Theuse of nanoparticles as amplifiers of ionizing radiation in the therapy of oncological diseases, especially in the treatment of inoperable tumors and their metastases, is an extremely promising area that has been actively developing over the past decade, said Andrei Lomonosov, deputy head of the NTI HealthNet working group in the direction of "Biomedicine", scientific consultant of JSC "R-Pharm".

- The project, by reducing the overall radiation load on the patient, may open up the possibility of effective cancer therapy for those patients for whom a high radiation load is contraindicated," he said.

The search for stimulus-sensitive agents for the treatment of oncology is one of the most sought-after research areas. Thenumber of diseases is huge, and the cost of treatment is expensive, said Evgeny Alexandrov, head of the Laboratory of Molecular Modeling of the NTI Competence Center "Digital Materials Science: New Materials and Substances" at Bauman Moscow State Technical University. The situation is complicated by the fact that there are many types of oncology, and for each of them it is necessary to select the optimal treatment.

Photo: RIA Novosti/Alexei Nikolsky

Progress in research occurs every year. Treatment methods practiced a few years ago may no longer be the most effective and affordable this year.

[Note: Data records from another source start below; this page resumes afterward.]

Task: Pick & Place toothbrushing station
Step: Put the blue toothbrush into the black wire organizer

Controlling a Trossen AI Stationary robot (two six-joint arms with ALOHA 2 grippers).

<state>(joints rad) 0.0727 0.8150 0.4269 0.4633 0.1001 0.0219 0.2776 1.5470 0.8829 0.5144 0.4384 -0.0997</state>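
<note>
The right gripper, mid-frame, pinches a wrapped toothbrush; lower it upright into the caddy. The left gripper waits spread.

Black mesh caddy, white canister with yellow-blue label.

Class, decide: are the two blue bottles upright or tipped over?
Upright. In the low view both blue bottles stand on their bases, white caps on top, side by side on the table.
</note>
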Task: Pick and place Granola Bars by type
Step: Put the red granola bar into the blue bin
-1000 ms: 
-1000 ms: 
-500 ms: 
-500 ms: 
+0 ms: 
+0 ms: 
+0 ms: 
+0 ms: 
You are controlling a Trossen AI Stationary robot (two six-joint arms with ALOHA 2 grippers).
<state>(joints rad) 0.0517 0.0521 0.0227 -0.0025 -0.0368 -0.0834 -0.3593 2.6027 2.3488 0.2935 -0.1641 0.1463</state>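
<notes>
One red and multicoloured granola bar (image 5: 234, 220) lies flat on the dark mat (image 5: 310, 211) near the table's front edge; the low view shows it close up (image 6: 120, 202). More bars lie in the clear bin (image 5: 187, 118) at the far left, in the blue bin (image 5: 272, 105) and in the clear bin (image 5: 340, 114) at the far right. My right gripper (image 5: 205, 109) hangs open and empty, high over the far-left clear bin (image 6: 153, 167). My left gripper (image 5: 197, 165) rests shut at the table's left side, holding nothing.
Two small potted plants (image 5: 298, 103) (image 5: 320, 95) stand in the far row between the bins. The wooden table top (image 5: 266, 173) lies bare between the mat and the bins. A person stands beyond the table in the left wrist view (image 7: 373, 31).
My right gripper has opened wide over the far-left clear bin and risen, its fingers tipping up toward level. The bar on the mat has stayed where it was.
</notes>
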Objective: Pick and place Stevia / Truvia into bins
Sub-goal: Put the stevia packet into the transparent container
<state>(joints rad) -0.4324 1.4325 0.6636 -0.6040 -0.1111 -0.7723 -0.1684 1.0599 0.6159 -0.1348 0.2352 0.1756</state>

- However, before being used in practice, it is necessary to conduct a full range of necessary research, including on living organisms. Understanding the mechanisms of drug action at the molecular level can significantly accelerate this process. The key should be matched to the lock, not the other way around," he said.

The development is potentially promising, but in order to make final conclusions, it is necessary to conduct additional research, confirmed the expert of the STI Healthnet market, Head of the Oncology Department of SamSMU, Professor Oleg Kaganov.

- If the results of preclinical and clinical studies are positive, the development may have a high potential for implementation," he believes.

The results of the study, supported by a grant from the Russian Science Foundation (RNF), were published in the journal Antioxidants.